# Work instructions:
Keeping every word and mark, copy all of the data.

# Recorded information:
..........
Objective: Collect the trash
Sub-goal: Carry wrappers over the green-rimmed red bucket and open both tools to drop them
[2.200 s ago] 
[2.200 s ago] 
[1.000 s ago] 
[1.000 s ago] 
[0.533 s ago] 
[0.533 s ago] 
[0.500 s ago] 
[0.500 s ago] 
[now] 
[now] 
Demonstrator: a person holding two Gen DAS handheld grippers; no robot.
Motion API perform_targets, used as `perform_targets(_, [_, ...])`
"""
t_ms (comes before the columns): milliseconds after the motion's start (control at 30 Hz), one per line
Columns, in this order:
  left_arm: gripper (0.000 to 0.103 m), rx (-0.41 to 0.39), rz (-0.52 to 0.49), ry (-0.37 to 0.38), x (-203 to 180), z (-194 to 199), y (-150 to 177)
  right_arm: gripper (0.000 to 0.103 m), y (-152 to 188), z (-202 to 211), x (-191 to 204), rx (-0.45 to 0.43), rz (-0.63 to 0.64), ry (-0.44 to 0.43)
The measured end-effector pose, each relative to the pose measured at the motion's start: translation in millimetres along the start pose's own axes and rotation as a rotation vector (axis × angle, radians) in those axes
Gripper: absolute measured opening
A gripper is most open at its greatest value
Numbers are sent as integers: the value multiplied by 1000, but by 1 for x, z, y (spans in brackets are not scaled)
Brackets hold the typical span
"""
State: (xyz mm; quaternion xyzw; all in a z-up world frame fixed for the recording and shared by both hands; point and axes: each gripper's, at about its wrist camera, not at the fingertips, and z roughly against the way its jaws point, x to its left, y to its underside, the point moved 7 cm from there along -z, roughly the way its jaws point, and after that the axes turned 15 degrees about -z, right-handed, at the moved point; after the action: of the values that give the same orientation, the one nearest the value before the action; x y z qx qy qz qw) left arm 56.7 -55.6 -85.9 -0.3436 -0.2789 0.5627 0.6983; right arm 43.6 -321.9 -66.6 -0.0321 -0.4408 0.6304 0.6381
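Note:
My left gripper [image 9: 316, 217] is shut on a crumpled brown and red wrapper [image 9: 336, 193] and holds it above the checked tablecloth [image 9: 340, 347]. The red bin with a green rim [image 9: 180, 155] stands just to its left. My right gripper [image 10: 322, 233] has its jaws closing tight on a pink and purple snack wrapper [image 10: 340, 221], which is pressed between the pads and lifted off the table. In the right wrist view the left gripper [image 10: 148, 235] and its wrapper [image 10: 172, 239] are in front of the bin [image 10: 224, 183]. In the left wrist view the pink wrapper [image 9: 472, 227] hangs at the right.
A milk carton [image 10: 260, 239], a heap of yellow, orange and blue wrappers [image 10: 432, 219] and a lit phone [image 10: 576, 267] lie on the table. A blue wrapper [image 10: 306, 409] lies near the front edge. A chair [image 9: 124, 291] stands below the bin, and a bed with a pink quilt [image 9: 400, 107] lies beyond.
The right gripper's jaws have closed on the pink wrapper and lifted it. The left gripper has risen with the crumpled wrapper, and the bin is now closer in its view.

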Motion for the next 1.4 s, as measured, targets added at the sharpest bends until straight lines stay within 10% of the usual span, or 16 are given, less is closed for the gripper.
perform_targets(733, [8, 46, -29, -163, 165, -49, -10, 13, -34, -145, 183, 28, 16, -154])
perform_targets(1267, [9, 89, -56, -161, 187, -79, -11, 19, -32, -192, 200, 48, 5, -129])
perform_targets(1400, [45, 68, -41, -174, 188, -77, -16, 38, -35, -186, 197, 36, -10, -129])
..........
# Answer section:
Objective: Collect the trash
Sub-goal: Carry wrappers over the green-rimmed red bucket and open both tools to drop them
[2.200 s ago] 
[2.200 s ago] 
[1.000 s ago] 
[1.000 s ago] 
[0.533 s ago] 
[0.533 s ago] 
[0.500 s ago] 
[0.500 s ago] 
[now] 
[now] 
Demonstrator: a person holding two Gen DAS handheld grippers; no robot.
Motion API perform_targets, used as `perform_targets(_, [_, ...])`
"""
t_ms (comes before the columns): milliseconds after the motion's start (control at 30 Hz), one per line
Columns, in this order:
  left_arm: gripper (0.000 to 0.103 m), rx (-0.41 to 0.39), rz (-0.52 to 0.49), ry (-0.37 to 0.38), x (-203 to 180), z (-194 to 199), y (-150 to 177)
  right_arm: gripper (0.000 to 0.103 m), y (-152 to 188), z (-202 to 211), x (-191 to 204), rx (-0.45 to 0.43), rz (-0.63 to 0.64), ry (-0.44 to 0.43)
The measured end-effector pose, each relative to the pose measured at the motion's start: translation in millimetres along the start pose's own axes and rotation as a rotation vector (axis × angle, radians) in those axes
Gripper: absolute measured opening
A gripper is most open at its greatest value
Numbers are sent as integers: the value multiplied by 1000, but by 1 for x, z, y (spans in brackets are not scaled)
Brackets hold the typical span
"""
State: (xyz mm; quaternion xyzw; all in a z-up world frame fixed for the recording and shared by both hands; point and axes: each gripper's, at about its wrist camera, not at the fingertips, and z roughly against the way its jaws point, x to its left, y to its underside, the point moved 7 cm from there along -z, roughly the way its jaws point, and after that the axes turned 15 degrees about -z, right-handed, at the moved point; after the action: of the values that give the same orientation, the one nearest the value before the action; x y z qx qy qz qw) left arm 56.7 -55.6 -85.9 -0.3436 -0.2789 0.5627 0.6983; right arm 43.6 -321.9 -66.6 -0.0321 -0.4408 0.6304 0.6381
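Note:
My left gripper [image 9: 316, 217] is shut on a crumpled brown and red wrapper [image 9: 336, 193] and holds it above the checked tablecloth [image 9: 340, 347]. The red bin with a green rim [image 9: 180, 155] stands just to its left. My right gripper [image 10: 322, 233] has its jaws closing tight on a pink and purple snack wrapper [image 10: 340, 221], which is pressed between the pads and lifted off the table. In the right wrist view the left gripper [image 10: 148, 235] and its wrapper [image 10: 172, 239] are in front of the bin [image 10: 224, 183]. In the left wrist view the pink wrapper [image 9: 472, 227] hangs at the right.
A milk carton [image 10: 260, 239], a heap of yellow, orange and blue wrappers [image 10: 432, 219] and a lit phone [image 10: 576, 267] lie on the table. A blue wrapper [image 10: 306, 409] lies near the front edge. A chair [image 9: 124, 291] stands below the bin, and a bed with a pink quilt [image 9: 400, 107] lies beyond.
The right gripper's jaws have closed on the pink wrapper and lifted it. The left gripper has risen with the crumpled wrapper, and the bin is now closer in its view.
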
Motion for the next 1.4 s, as measured, targets added at the sharpest bends until straight lines stay within 10% of the usual span, or 16 are given, less is closed for the gripper.
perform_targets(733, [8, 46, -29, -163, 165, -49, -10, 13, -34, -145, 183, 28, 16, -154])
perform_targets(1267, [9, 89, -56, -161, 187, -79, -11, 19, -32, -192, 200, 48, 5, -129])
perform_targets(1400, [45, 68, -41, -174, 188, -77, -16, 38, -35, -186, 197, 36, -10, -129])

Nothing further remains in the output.